**DATA SHOWN**
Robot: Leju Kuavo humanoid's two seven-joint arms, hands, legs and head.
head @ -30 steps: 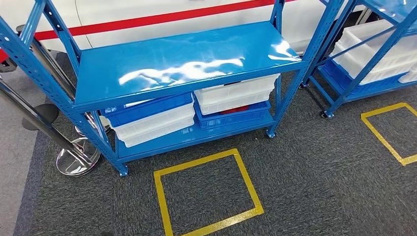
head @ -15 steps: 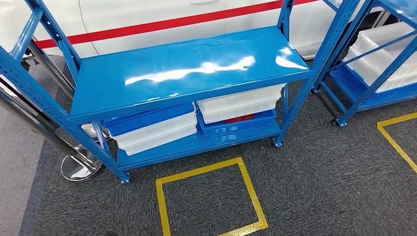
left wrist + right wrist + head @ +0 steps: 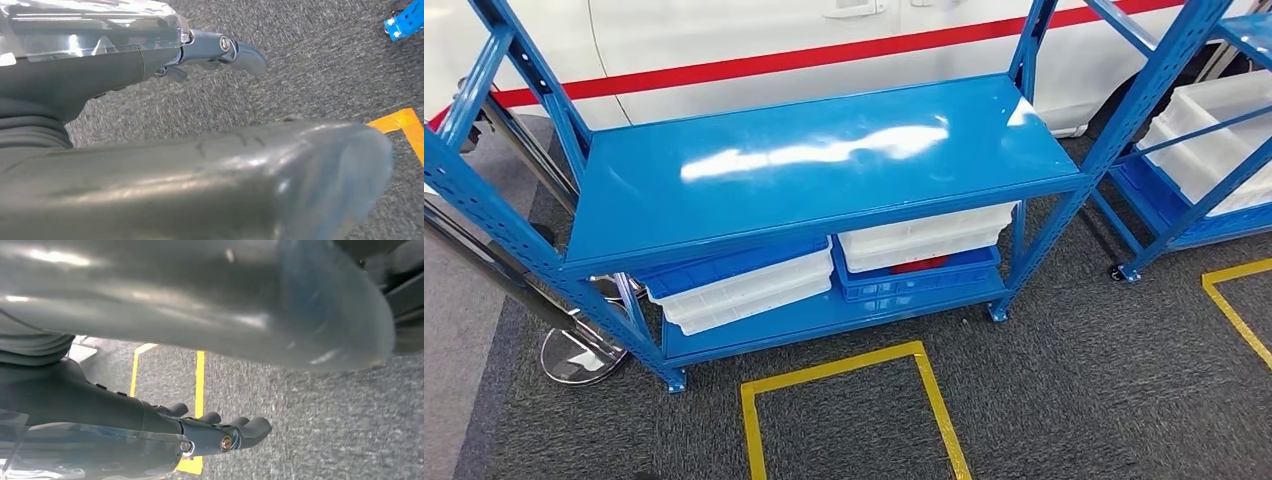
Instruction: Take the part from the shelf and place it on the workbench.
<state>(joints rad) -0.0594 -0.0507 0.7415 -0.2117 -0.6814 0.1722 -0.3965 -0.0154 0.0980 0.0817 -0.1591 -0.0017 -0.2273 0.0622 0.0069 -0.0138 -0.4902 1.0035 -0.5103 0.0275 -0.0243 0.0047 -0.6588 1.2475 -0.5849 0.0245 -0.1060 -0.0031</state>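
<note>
Part-wise, the only candidate I can spot is a red thing [image 3: 916, 265] sitting in the blue bin [image 3: 914, 275] on the shelf [image 3: 824, 165] unit's bottom level, under the right half of the top deck, with a white bin [image 3: 924, 235] stacked right on top of it. Can't say for sure that's the part, since only a sliver peeks out. The top deck itself has nothing on it that I can see.

Both hands hang low over the carpet, well short of the shelf. The left hand [image 3: 215, 50] has nothing in it and its fingers look loosely extended; the right hand [image 3: 210, 432] is the same deal, fingers slightly curled but apart, holding nothing. So the red thing is ahead of and well apart from both hands.

My take on the step: the robot is at the approach stage. Best bet is to square up in front of the shelf with feet on the yellow tape square [image 3: 849, 400] just in front of it, get close before raising an arm, and stay clear of the shelf's front uprights. That white bin will probably block a straight grab, so reaching in low from the front looks smarter.
</note>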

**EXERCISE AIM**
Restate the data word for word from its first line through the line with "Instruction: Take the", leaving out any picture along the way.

**ANSWER TO THE EXERCISE**
Robot: Leju Kuavo humanoid's two seven-joint arms, hands, legs and head.
head @ -30 steps: 
head @ -15 steps: 
left wrist + right wrist + head @ +0 steps: 
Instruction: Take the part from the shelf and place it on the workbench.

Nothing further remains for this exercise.